TV Guide Magazine: This time around, Stone is not a spirit or a ghost. It's more like he's in Robin's battered psyche, right?
Sutton: Yeah. She's exhausted and delirious and feels like she wants to give up. She's ready for her life to be over, even though she has a baby at home, and it's like Stone is giving her a pep talk. It's a chance for the two characters to have closure, a chance to put the past in the past and move on. But it's all in Robin's mind. She has all the wisdom she needs inside of her, inherently, and she just needs a reminder.
TV Guide Magazine: There's rumor you may return to GH to counsel a certain mobster.
Sutton: Yeah, they've certainly left it open for Stone and Sonny to have some conversations. I like the idea, because it's a setup that's not cheesy.
TV Guide Magazine: Why'd you quit acting?
Sutton: I had gotten into club promoting back when I was on GH via my dad [the renowned veteran Hollywood press agent Joe Sutton] and it soon became a great business for me.

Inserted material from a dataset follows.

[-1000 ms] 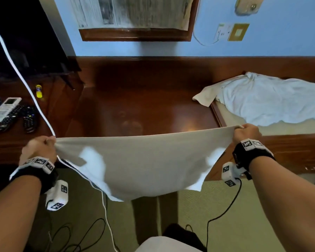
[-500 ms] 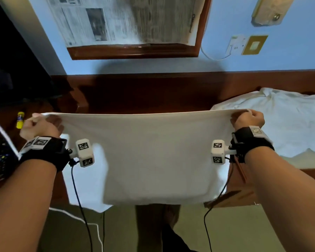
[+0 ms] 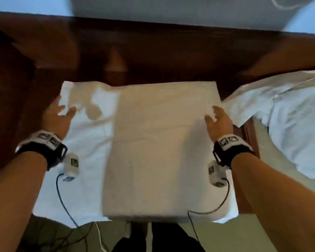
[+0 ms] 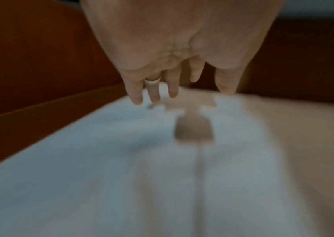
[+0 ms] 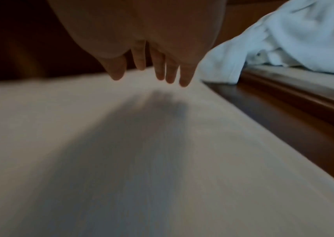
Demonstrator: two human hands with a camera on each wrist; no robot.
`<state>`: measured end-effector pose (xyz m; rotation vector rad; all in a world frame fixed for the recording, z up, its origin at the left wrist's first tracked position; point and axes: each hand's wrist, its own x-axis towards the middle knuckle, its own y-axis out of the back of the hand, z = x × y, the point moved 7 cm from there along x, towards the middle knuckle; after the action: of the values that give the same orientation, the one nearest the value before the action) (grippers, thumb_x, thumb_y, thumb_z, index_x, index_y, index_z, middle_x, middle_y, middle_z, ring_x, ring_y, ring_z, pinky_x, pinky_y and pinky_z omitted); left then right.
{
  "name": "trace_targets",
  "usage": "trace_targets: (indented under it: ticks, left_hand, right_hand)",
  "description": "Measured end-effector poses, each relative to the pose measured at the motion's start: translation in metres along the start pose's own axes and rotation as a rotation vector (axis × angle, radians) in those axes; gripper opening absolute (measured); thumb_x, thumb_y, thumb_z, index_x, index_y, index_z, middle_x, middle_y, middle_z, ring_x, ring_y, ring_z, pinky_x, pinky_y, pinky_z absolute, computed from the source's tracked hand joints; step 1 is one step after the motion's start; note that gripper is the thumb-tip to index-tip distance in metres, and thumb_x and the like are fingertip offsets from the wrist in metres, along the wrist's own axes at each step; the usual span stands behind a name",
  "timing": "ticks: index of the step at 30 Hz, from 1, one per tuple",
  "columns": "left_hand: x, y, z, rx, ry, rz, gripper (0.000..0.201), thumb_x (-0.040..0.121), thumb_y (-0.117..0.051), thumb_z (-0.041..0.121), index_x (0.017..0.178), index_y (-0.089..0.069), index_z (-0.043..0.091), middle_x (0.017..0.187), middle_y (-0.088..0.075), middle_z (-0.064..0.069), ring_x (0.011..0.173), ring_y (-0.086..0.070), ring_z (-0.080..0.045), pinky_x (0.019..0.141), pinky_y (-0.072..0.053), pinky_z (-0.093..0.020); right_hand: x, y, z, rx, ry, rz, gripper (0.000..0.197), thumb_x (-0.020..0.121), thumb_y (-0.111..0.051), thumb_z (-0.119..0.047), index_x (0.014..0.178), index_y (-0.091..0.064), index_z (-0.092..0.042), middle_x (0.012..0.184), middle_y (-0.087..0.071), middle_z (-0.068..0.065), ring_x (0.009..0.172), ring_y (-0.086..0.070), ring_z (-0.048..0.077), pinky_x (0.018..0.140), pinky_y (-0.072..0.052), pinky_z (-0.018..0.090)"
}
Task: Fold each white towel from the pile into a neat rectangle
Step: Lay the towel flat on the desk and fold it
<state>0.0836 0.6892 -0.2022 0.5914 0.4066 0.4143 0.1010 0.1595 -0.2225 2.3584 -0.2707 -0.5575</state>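
In the head view we see the white towel (image 3: 153, 142) spread flat on the dark wooden table (image 3: 153, 57), filling the middle of the frame, with its near edge hanging over the table's front at the bottom. A warmer-lit panel runs down the towel's centre and right, while a cooler, bluish strip lies along its left side; whether that is a folded layer or only light, we cannot tell.

Our left hand (image 3: 59, 118) sits at centre left, over the towel's left part near its far corner. Its fingers (image 4: 153, 94) are straight and spread, holding nothing, and the left wrist view shows their tips just above the cloth with a shadow below.

Our right hand (image 3: 218, 120) sits at centre right, over the towel's right edge. Its fingers (image 5: 170, 73) are likewise straight and slightly apart, gripping nothing, and they cast a shadow on the fabric beneath.

At the right edge of the frame, the pile of white towels (image 3: 289, 124) lies rumpled on a separate surface beside the table, with one corner close to the spread towel's far right corner.

Both wrist views are blurred.
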Motion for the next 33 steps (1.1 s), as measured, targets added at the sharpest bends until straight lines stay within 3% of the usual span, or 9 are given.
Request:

About five years ago I started a restaurant company and took on outside investors. Once I did that, I stopped acting because I felt an obligation to treat their money with respect and give it 100 percent. I ended up opening four or five restaurants and a club and when the economy turned, I sold off all the restaurants, got rid of a partnership I had at the time, and opened up Guys & Dolls.
TV Guide Magazine: Do you miss show biz?
Sutton: [Laughs] I feel like I never left! Guys & Dolls has a very high-end celebrity and socialite clientele. I grew up in this business. Bill Cosby was the best man at my parents' wedding. Elton John used to take my mom shopping and they'd come home with 30 pairs of shoes and a few feather boas. But I never wanted to be a celebrity. I love acting as a craft. If I hadn't done GH, I would never have known if I can act, and now I know that I can. But I wanted the luxuries of life. I wanted to live well. After GH, I did a few movies but acting wasn't paying the bills. I didn't need to be a struggling actor to prove I loved the profession. Once I made my decision to get out, it was easy. When GH called, I was happy to go back because now it's a choice rather than a necessity. [Laughs] And I think I'm now a better actor because of this business I'm in. My patrons have become character studies for me. I've met every type of personality disorder that's out there!